Reputation: 195
I had a dataframe like below:
startdate terminationdate
0 1997-07-13 2004-09-29
1 1999-07-26 2016-03-23
2 2003-04-01 NaT
3 2007-06-01 NaT
4 2009-06-01 NaT
I would like to get the output to calculate the tenure in months. For null value in terminationdate, I would like to use current date to calculate.
I tried the code below:
def tenure(df):
if df['terminationdate'] != np.nan:
tenure = (df['terminationdate'] - df['startdate'])/np.timedelta64(1, 'M')
else:
tenure = (datetime.datetime.now() - df['startdate'])/np.timedelta64(1, 'M')
return tenure
The tenure of NaT value could not be calculated with above code.
Upvotes: 1
Views: 2519
Reputation: 148880
You can just use fillna
to replace the NaT
in terminationdate
with current one:
tenure = (df['terminationdate'].fillna(datetime.datetime.today()) - df['startdate'])/
np.timedelta64(1, 'M')
Upvotes: 2
Reputation: 338
tawab_shakeel's answer is valid. In case you want to keep the null in the dataset and follow your logic, you can use the apply function to each raw
from datetime import datetime
import pandas as pd
import numpy as np
df = pd.DataFrame({'startdate': pd.to_datetime(['1997-07-13', '1999-07-26', '2003-04-01', '2007-06-01', '2009-06-01']),
'terminationdate': pd.to_datetime(['2004-09-29', '2016-03-23', None, None, None])})
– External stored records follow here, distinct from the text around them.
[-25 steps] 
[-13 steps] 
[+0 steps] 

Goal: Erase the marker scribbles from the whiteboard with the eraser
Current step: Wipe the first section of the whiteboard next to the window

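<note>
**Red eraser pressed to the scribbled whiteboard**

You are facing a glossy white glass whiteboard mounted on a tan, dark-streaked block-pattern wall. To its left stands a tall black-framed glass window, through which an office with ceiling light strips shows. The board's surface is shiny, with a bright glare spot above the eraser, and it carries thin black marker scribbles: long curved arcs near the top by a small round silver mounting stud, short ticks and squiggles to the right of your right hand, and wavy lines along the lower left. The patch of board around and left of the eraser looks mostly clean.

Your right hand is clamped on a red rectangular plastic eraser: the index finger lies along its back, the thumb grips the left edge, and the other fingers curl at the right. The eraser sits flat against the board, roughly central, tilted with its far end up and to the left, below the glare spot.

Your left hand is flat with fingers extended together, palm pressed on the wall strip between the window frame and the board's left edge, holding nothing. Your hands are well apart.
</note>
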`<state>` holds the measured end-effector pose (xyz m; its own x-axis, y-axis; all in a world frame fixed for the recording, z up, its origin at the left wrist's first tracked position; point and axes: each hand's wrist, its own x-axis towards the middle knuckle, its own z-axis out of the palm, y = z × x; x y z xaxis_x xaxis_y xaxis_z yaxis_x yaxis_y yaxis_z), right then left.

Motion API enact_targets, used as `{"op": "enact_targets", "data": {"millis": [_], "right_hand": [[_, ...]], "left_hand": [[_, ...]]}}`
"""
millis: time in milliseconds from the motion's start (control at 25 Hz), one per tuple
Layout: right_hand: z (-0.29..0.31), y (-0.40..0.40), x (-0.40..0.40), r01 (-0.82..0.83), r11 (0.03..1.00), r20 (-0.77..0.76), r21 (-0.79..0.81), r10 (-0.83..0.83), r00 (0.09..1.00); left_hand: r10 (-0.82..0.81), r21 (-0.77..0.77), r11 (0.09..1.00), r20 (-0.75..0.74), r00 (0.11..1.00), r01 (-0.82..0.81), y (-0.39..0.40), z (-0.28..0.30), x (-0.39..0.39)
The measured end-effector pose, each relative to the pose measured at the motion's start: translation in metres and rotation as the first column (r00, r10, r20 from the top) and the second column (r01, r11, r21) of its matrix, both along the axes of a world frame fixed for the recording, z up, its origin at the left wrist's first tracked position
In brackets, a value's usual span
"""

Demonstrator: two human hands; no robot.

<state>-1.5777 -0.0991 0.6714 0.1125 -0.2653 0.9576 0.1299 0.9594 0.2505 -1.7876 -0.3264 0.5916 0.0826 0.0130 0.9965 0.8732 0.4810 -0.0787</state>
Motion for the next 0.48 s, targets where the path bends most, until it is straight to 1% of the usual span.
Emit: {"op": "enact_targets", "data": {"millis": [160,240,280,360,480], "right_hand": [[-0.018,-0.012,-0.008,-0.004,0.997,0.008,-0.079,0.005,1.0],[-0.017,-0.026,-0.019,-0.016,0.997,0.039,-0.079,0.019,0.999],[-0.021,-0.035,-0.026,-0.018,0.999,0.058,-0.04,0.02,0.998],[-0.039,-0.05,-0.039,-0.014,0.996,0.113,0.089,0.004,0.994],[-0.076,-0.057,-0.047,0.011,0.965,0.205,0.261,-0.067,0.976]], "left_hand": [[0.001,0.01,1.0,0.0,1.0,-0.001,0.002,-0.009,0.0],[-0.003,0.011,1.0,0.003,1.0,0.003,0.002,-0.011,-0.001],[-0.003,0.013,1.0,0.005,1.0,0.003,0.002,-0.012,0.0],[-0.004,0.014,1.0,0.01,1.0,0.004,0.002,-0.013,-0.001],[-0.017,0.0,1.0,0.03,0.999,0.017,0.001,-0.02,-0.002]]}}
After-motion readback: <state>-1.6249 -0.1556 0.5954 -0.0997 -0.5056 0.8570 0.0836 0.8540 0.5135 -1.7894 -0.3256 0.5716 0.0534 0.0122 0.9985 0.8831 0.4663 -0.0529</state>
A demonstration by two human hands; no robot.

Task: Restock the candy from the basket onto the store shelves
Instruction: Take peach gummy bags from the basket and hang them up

def tenure(start_date, end_date):
if pd.isna(end_date) == False:
tenure = (end_date - start_date)/np.timedelta64(1, 'M')
else:
tenure = (datetime.now() - start_date)/np.timedelta64(1, 'M')
return tenure
tenure_month = df.apply(lambda row: tenure(row['startdate'], row['terminationdate']), axis = 1)
Upvotes: 2
Reputation: 3739
Try converting columns into date using pd.to_datetime()
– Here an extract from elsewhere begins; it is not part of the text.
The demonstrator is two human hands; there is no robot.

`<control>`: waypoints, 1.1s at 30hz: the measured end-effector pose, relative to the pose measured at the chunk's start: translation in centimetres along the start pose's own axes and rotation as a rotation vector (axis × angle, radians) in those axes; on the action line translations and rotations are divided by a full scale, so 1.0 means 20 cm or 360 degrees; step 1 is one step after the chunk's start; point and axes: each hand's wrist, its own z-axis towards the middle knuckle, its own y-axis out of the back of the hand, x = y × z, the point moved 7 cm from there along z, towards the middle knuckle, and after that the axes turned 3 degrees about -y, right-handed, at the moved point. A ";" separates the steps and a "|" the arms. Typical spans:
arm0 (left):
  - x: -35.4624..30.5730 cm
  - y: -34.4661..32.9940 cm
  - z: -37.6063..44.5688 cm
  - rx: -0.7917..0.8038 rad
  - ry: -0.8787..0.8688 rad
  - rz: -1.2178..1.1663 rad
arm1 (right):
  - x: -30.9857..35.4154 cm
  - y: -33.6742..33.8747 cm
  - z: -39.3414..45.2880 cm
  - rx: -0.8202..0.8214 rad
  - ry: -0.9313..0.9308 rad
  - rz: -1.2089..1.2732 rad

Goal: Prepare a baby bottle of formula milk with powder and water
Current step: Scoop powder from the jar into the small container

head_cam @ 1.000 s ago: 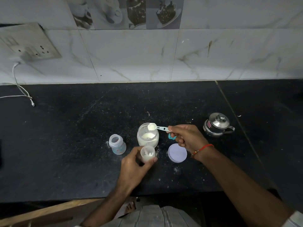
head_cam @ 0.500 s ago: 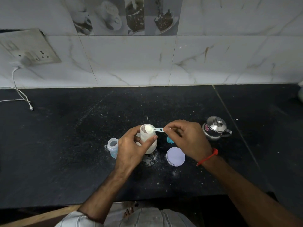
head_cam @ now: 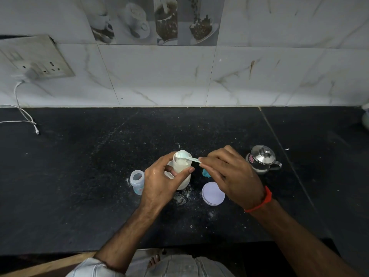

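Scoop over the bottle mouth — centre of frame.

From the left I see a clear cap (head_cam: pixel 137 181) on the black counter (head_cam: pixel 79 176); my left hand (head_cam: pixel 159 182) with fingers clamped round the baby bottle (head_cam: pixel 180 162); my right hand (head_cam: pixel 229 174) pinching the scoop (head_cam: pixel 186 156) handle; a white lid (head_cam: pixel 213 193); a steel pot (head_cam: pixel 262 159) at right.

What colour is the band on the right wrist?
Orange-red. The band shows best in the head view, the only one, just behind the right hand.

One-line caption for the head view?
Left hand holds bottle while right hand tips scoop over it.
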 end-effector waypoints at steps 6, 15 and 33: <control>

fill current date using np.where and datetime.datetime.now().date
final apply your formula of difference
import pandas as pd
import numpy as np
import datetime
df['startdate'] = pd.to_datetime(df['startdate']).dt.date
df['terminationdate'] = pd.to_datetime(df['terminationdate']).dt.date
df['terminationdate'] = np.where(df['terminationdate'].isnull(),
datetime.datetime.now().date(),
df['terminationdate'])
df['result'] = (df['terminationdate'] - df['startdate'])/np.timedelta64(1, 'M')
Upvotes: 0